Download or read book Dogs Bark But the Caravan Rolls on written by Frank Conroy and published by Houghton Mifflin Harcourt. This book was released on 2002 with total page 222 pages. Available in PDF, EPUB and Kindle. Book excerpt: The author provides an autobiographical collection of his commentaries on life, music, and writing, revealing his lifelong dreams and aspirations.

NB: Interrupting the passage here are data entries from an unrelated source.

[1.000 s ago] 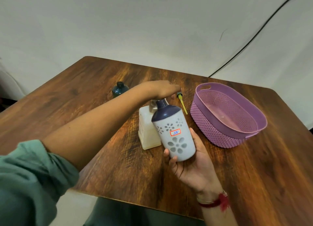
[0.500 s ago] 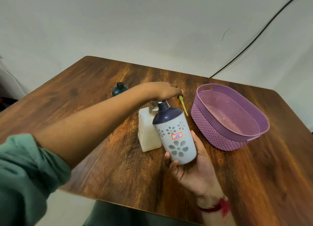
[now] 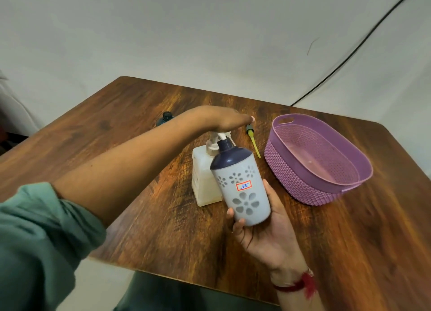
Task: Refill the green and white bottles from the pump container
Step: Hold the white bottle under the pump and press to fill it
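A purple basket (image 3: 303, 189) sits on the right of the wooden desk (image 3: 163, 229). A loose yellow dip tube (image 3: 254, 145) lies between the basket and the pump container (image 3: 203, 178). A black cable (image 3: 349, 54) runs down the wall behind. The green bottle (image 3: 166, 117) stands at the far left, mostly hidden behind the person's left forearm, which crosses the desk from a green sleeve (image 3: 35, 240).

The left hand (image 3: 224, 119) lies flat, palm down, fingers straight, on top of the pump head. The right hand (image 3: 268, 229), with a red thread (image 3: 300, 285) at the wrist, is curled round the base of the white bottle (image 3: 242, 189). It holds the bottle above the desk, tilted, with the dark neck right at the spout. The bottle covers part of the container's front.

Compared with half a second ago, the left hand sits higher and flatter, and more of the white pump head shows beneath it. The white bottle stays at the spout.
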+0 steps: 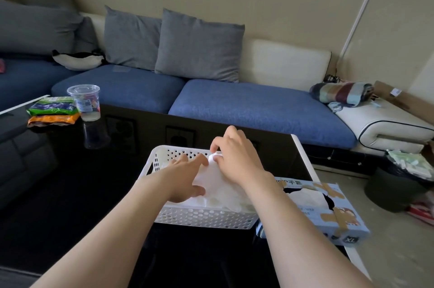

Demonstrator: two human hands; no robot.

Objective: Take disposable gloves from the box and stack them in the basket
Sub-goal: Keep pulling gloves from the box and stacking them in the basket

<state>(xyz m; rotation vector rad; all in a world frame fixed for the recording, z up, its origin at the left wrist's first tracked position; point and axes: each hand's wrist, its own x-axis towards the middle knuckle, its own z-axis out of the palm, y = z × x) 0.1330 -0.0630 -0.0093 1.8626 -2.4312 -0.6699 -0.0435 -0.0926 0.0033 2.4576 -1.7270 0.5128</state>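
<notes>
Left hand [185,178], fingers spread, is pressing gloves [216,182] in the basket [204,217] by the table's [70,193] right edge, while right hand [237,158], fingers curled, is seemingly pinching them.

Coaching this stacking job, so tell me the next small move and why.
Probably release the right hand and reach to the box for another. The glove lies spread in the basket on the pile; the left hand presses it with straight fingers, the right seems to pinch its far end, and white shows in the box's opening.
</notes>
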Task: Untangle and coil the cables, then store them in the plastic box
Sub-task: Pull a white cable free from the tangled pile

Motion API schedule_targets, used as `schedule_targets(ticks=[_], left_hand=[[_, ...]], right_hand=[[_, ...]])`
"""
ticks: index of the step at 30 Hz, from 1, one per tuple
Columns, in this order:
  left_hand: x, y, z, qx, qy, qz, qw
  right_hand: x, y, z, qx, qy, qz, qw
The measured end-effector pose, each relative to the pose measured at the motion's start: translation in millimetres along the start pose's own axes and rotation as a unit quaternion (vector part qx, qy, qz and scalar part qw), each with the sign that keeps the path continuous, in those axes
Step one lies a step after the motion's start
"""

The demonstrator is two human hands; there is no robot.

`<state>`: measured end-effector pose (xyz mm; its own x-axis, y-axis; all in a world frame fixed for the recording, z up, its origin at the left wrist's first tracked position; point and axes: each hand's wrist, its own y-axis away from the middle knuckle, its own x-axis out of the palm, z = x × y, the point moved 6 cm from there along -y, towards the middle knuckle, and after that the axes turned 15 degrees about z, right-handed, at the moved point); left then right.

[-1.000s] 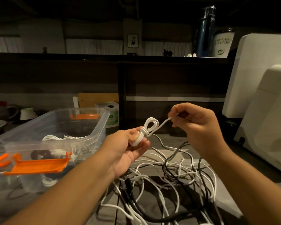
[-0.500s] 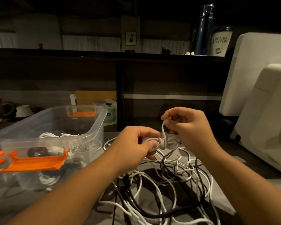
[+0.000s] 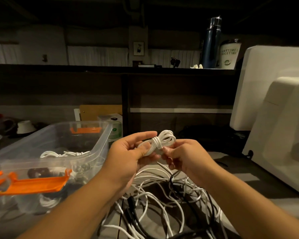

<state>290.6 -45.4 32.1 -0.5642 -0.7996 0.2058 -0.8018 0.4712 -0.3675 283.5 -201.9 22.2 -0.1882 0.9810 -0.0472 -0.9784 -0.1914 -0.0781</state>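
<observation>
Roughly partway, by the look of it. The left hand (image 3: 128, 157) curls round one end of a white cable bundle (image 3: 162, 140), just right of the plastic box (image 3: 100, 144), while the right hand (image 3: 185, 157) pinches the wrap at its middle; both are closed on it. Inside the box lie a few coiled cables (image 3: 64, 154). Right of the box, below the hands, a tangle of cables (image 3: 162, 200) sprawls on the surface (image 3: 248, 185), so most sorting seemingly remains.
</observation>
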Motion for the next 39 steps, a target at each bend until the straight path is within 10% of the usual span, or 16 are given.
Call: schedule_targets(ticks=[18, 39], left_hand=[[-7, -3, -2, 0.000, -0.142, -0.026, 0.990], [18, 6, 16, -0.116, 0.178, 0.054, 0.976]], right_hand=[[11, 2, 5, -0.117, -0.057, 0.013, 0.991], [10, 13, 20, -0.215, 0.150, -0.083, 0.962]])
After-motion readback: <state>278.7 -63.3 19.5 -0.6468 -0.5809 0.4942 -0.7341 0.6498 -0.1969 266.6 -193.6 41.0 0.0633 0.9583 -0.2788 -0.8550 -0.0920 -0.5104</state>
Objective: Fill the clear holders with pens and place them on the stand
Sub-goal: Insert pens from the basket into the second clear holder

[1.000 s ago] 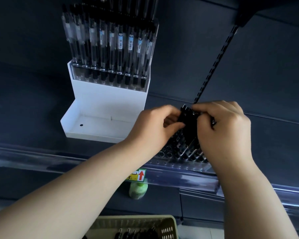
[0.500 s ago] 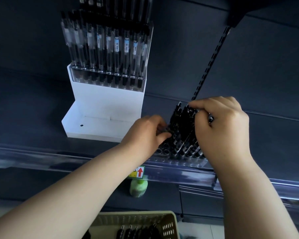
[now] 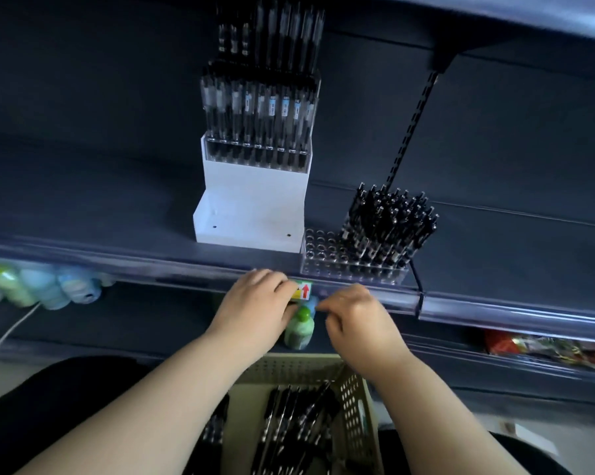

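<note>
Both hands, the left hand [image 3: 255, 305] and right hand [image 3: 352, 315], are dropping away empty and loosely curled toward the basket [image 3: 354, 389] of pens [image 3: 289, 419]. The clear holder [image 3: 354, 265] is sitting part-filled on the shelf [image 3: 152, 258] beside the white stand [image 3: 255, 200], awaiting more.

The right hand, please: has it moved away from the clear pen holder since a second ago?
Yes. The right hand has come down off the clear holder, below the shelf edge, toward the basket.

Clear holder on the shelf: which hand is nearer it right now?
Right. The right hand sits just below the clear holder, under its front edge; the left hand is lower and farther left, by the green bottle.
</note>
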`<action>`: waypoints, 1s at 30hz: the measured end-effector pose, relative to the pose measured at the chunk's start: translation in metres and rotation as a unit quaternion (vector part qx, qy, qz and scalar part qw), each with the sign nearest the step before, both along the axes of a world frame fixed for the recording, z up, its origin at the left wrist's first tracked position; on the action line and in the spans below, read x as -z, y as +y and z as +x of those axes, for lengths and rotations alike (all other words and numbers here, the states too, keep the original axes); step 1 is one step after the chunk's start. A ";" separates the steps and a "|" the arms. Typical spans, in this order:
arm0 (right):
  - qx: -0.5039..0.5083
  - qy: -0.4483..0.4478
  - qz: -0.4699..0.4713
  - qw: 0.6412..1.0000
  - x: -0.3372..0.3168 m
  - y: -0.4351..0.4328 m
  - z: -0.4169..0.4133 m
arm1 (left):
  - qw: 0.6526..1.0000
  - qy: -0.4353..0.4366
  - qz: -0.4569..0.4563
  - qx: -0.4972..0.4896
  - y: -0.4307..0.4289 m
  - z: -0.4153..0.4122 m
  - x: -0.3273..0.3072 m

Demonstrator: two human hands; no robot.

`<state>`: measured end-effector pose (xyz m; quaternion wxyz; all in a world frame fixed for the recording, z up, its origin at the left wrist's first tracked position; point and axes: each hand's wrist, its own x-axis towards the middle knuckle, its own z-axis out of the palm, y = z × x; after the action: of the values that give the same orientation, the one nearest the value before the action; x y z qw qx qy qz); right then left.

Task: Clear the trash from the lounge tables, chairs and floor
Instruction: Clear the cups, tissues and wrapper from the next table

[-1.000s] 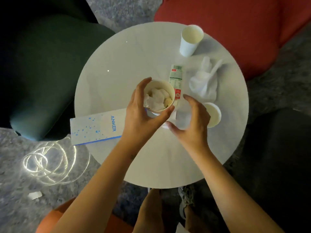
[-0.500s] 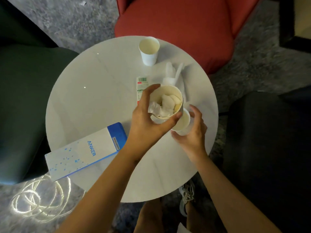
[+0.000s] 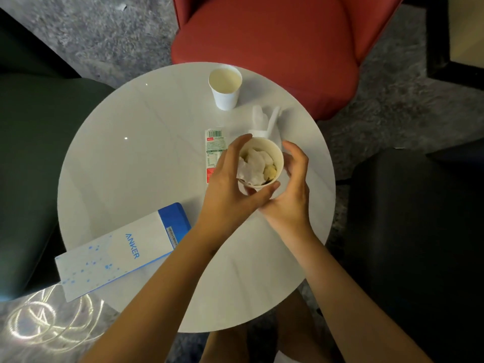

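Note:
Over the round white table (image 3: 144,166), my left hand (image 3: 227,197) grips a paper cup (image 3: 276,157) stuffed with crumpled tissue (image 3: 252,166). My right hand (image 3: 294,195) wraps the same cup from the right and below. The second cup it held a moment ago is hidden under the first. An empty white paper cup (image 3: 225,85) stands at the table's far side. A printed wrapper (image 3: 214,142) lies flat left of the held cup. Crumpled white tissue or plastic (image 3: 264,121) lies just beyond the held cup.
A long white-and-blue Anker box (image 3: 123,250) overhangs the table's near-left edge. A red chair (image 3: 275,43) stands beyond the table, a dark green one (image 3: 31,153) to the left and a black one (image 3: 419,231) to the right. A shiny coiled cable (image 3: 39,323) and a paper scrap (image 3: 121,7) lie on the grey carpet.
My right hand picked up the small cup from the table's right side and brought it under the tissue-filled cup. Both hands now close around the cups together. The view shifted toward the red chair.

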<state>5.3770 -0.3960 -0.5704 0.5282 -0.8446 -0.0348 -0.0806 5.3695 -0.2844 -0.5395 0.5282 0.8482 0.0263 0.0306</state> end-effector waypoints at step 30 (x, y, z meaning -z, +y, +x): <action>-0.201 0.079 -0.012 0.976 0.061 0.054 0.211 | 0.947 -0.051 -0.033 -0.316 0.039 0.147 0.010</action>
<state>5.5882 -0.3424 -0.6314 0.5241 -0.8305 -0.1630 0.0944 5.5160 -0.2457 -0.5498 0.5199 0.7755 0.2674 0.2384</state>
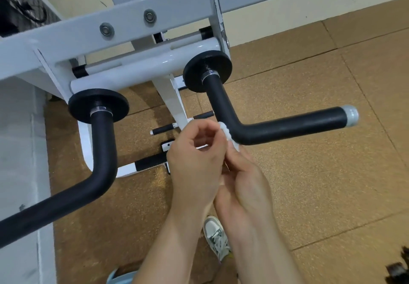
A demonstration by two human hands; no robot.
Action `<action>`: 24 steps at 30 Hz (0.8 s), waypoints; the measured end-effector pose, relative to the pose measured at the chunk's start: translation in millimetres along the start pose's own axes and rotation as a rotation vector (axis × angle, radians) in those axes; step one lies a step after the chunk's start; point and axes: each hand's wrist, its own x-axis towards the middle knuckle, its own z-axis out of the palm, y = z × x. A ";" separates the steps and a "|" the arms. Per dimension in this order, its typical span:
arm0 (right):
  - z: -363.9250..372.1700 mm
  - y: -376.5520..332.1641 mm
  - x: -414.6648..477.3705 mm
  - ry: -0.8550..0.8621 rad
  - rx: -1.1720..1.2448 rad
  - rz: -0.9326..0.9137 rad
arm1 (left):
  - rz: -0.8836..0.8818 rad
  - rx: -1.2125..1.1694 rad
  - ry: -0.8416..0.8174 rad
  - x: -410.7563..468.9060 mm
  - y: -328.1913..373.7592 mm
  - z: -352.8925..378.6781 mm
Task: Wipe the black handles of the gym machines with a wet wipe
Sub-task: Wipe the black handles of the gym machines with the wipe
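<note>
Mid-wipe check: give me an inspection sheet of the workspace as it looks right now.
Surface: brown tiled floor.
Job's things: wet wipe bunched against the bend of the right black handle; no hand on the left black handle.
Clutter: dark blurred object at the frame's corner, unidentifiable.
Grippers: left hand and right hand both pinch the wipe with their fingers.
Cables: black cable behind the machine.
Surroundings: grey machine frame, cream wall, a shoe below.

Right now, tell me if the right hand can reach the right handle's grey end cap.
Probably yes: the right hand holds the wet wipe at the bend of the right handle, and nothing blocks the bar to the grey end cap.
</note>
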 end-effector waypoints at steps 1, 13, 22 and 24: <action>-3.0 -1.5 -1.5 0.007 0.006 -0.015 | -0.016 0.003 0.005 -2.8 -1.1 1.3; 3.7 -5.8 -3.6 0.098 -0.044 -0.014 | -0.110 0.070 -0.035 -13.7 -0.2 -2.6; 0.7 -19.3 -0.9 0.082 0.041 0.061 | 0.199 0.298 -0.113 -25.1 10.3 0.6; -2.9 -25.4 -5.5 0.094 0.065 0.044 | 0.315 0.418 -0.107 -22.0 10.3 0.4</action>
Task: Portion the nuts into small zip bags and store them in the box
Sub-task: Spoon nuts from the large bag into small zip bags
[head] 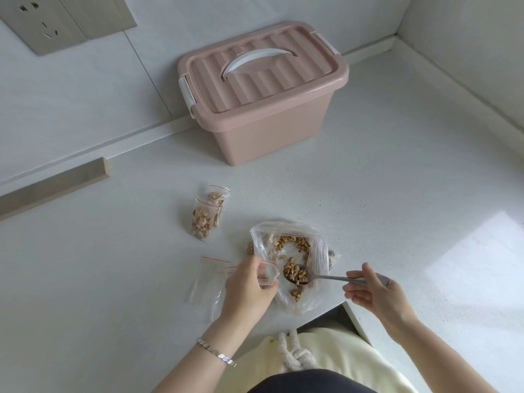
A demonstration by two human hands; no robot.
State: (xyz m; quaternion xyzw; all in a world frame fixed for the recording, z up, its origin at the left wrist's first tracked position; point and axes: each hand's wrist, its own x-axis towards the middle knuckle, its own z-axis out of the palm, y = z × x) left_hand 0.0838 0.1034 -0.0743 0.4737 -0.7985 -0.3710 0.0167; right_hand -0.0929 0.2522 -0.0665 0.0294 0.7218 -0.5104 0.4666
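Nuts (292,241) are lying in a large clear bag (319,252) that is spreading open right at the front edge of the countertop (397,194), just ahead of the person. The right hand (371,293) is pinching the handle end of a spoon (326,277) between thumb and fingertips, and the spoon's bowl is carrying a heap of nuts over the mouth of the large bag. The left hand (249,285) is gripping a small zip bag (269,273), fingers curled round its top and holding the mouth open just beside the spoon's bowl. Under that hand, a few empty zip bags (207,276) are lying flat near the front edge. Two filled zip bags (202,221) are resting side by side, touching, further in toward the middle of the countertop. The pink box (272,131) is standing against the back edge, well apart from the bags, with its lid (255,80) on. A bracelet (217,354) is sitting on the left wrist.
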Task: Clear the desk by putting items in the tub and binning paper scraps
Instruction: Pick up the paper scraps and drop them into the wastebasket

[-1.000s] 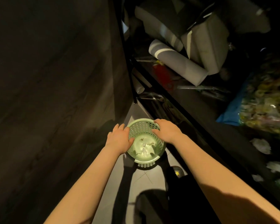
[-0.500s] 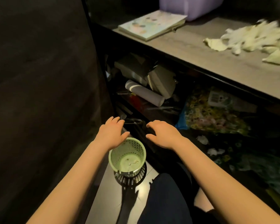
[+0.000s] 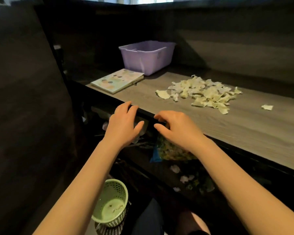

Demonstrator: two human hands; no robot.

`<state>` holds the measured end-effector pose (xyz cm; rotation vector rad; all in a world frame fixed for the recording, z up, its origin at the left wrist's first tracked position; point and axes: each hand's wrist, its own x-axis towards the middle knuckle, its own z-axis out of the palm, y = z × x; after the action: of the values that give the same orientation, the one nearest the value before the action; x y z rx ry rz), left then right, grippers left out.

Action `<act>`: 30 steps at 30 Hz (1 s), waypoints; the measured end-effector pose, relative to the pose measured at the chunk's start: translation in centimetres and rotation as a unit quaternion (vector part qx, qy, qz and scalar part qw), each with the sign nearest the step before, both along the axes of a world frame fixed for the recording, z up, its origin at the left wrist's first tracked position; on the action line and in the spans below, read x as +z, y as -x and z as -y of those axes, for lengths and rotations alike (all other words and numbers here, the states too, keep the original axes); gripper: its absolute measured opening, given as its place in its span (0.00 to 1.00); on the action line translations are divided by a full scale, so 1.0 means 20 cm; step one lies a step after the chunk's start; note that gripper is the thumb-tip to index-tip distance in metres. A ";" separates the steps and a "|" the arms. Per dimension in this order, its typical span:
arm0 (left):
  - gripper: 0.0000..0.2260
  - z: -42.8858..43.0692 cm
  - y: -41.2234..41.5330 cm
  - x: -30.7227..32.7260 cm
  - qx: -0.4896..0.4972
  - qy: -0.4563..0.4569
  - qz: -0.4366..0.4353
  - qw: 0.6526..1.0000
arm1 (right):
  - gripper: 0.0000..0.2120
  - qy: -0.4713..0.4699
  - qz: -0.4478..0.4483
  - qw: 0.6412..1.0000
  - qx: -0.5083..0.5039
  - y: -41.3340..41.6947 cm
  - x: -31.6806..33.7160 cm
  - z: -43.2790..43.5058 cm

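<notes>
Paper scraps: a loose heap of torn, cream-white pieces with curled, ragged edges is lying right of centre on the desk; being gathered rather than strewn, it is probably lending itself to scooping; one stray scrap is sitting apart to the right.

Tub: lilac plastic, rectangular, open-topped with a moulded rim; it is standing at the back of the desk, its inside mostly hidden from you.

Book: thin, with a pastel-printed cover; it is lying flat just in front of the tub, likely waiting to go in.

Bin: a small, round, pale-green plastic basket with a perforated wall; it is standing on the floor below your left forearm with a few bits showing at its bottom, apparently serving for the scraps.

Left hand: you are holding it empty, fingers relaxed and spread, tips at the desk's front edge.

Right hand: you are hovering it beside the left, fingers loosely bent, gripping nothing.

Desk: matte grey wood-grain laminate; beneath it a patterned bag is resting on a dark shelf.
</notes>
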<state>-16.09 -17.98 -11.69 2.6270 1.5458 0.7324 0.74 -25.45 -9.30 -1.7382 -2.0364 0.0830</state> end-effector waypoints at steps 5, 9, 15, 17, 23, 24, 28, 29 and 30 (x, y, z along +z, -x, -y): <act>0.25 -0.06 -0.28 0.07 -0.055 0.009 0.017 0.998 | 0.14 -0.030 0.011 0.996 -0.085 -0.28 0.10 -0.03; 0.25 -0.16 -0.49 0.10 -0.073 0.055 0.015 0.996 | 0.18 0.006 0.066 0.981 -0.183 -0.57 0.13 -0.10; 0.34 -0.36 -0.74 0.13 -0.002 0.159 0.054 0.986 | 0.33 0.022 0.126 0.965 -0.229 -0.74 0.06 -0.23; 0.36 -0.40 -0.79 0.12 0.021 0.161 0.055 0.985 | 0.34 0.032 0.128 0.969 -0.207 -0.75 0.03 -0.26; 0.24 -0.45 -0.84 0.10 0.019 0.111 -0.045 0.993 | 0.30 0.072 0.114 0.978 -0.160 -0.78 -0.01 -0.28; 0.21 -0.45 -0.84 0.10 0.013 0.104 -0.046 0.993 | 0.28 0.061 0.112 0.980 -0.153 -0.77 -0.01 -0.28; 0.16 -0.43 -0.82 0.08 -0.027 0.092 -0.013 0.995 | 0.18 0.023 0.070 0.990 -0.121 -0.77 -0.01 -0.29; 0.15 -0.42 -0.82 0.08 -0.040 0.089 0.000 0.995 | 0.16 0.015 0.064 0.991 -0.114 -0.77 -0.01 -0.29; 0.14 -0.42 -0.82 0.09 -0.053 0.085 0.012 0.995 | 0.13 0.006 0.059 0.992 -0.109 -0.77 -0.02 -0.29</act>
<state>0.24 -9.60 -9.97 2.5429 1.3833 0.5956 16.15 -19.70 -9.63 -2.0032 -1.9146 -0.0793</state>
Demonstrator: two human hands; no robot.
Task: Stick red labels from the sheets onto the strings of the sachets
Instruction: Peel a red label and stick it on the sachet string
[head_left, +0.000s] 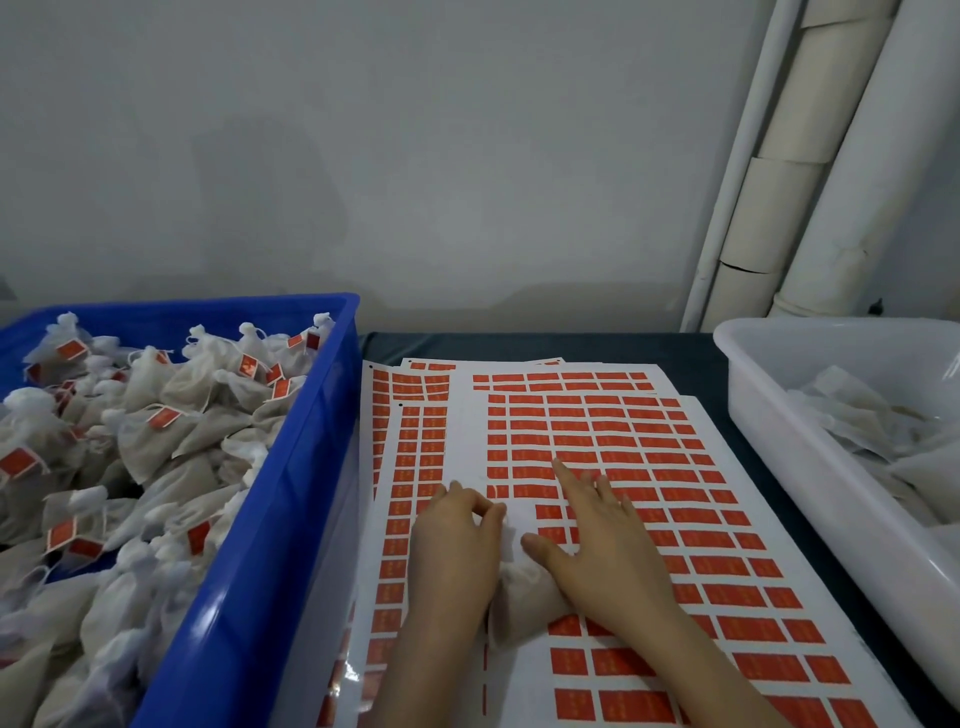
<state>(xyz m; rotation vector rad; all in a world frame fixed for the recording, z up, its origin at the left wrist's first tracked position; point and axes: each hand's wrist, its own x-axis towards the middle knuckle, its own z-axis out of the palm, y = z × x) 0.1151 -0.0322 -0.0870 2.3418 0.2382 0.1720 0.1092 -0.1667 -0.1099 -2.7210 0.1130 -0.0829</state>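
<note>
A white sachet (524, 592) lies on the top label sheet (649, 467), partly under both hands. My left hand (457, 540) pinches the sachet's gathered top with fingertips together near the bare strip of the sheet. My right hand (602, 535) lies flat with fingers spread, its index fingertip on the rows of red labels (571, 441) and its palm across the sachet's body. The sachet's string is hidden by the hands.
A blue crate (291, 467) on the left holds several sachets with red labels on their strings. A white tub (779, 431) on the right holds unlabelled sachets. More label sheets (410, 441) lie beneath the top one. A wall and pipes stand behind the dark table.
</note>
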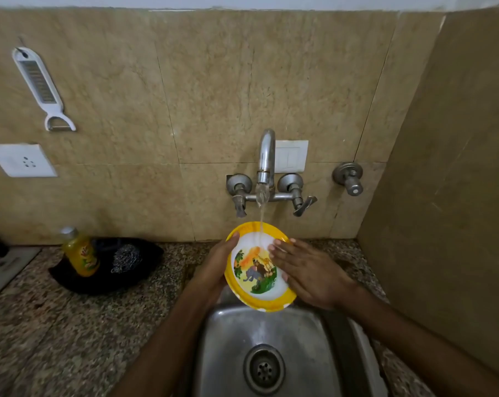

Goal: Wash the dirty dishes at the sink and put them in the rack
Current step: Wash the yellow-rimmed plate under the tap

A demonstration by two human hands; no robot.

Download or read book Never Have Your Dog Stuffed written by Alan Alda and published by Random House. This book was released on 2005-09-13 with total page 258 pages. Available in PDF, EPUB and Kindle. Book excerpt: He’s one of America’s most recognizable and acclaimed actors–a star on Broadway, an Oscar nominee for The Aviator, and the only person to ever win Emmys for acting, writing, and directing, during his eleven years on M*A*S*H. Now Alan Alda has written a memoir as elegant, funny, and affecting as his greatest performances. “My mother didn’t try to stab my father until I was six,” begins Alda’s irresistible story. The son of a popular actor and a loving but mentally ill mother, he spent his early childhood backstage in the erotic and comic world of burlesque and went on, after early struggles, to achieve extraordinary success in his profession. Yet Never Have Your Dog Stuffed is not a memoir of show-business ups and downs. It is a moving and funny story of a boy growing into a man who then realizes he has only just begun to grow. It is the story of turning points in Alda’s life, events that would make him what he is–if only he could survive them. From the moment as a boy when his dead dog is returned from the taxidermist’s shop with a hideous expression on his face, and he learns that death can’t be undone, to the decades-long effort to find compassion for the mother he lived with but never knew, to his acceptance of his father, both personally and professionally, Alda learns the hard way that change, uncertainty, and transformation are what life is made of, and true happiness is found in embracing them. Never Have Your Dog Stuffed, filled with curiosity about nature, good humor, and honesty, is the crowning achievement of an actor, author, and director, but surprisingly, it is the story of a life more filled with turbulence and laughter than any Alda has ever played on the stage or screen.
Download or read book Your Dog Is Your Mirror written by Kevin Behan and published by New World Library. This book was released on 2012 with total page 346 pages. Available in PDF, EPUB and Kindle. Book excerpt: Describes a model for understanding canine behavior based on the premise that dog and owner form a group mind and that when a dog behaves in a certain manner it is reacting to the emotions the owner is feeling.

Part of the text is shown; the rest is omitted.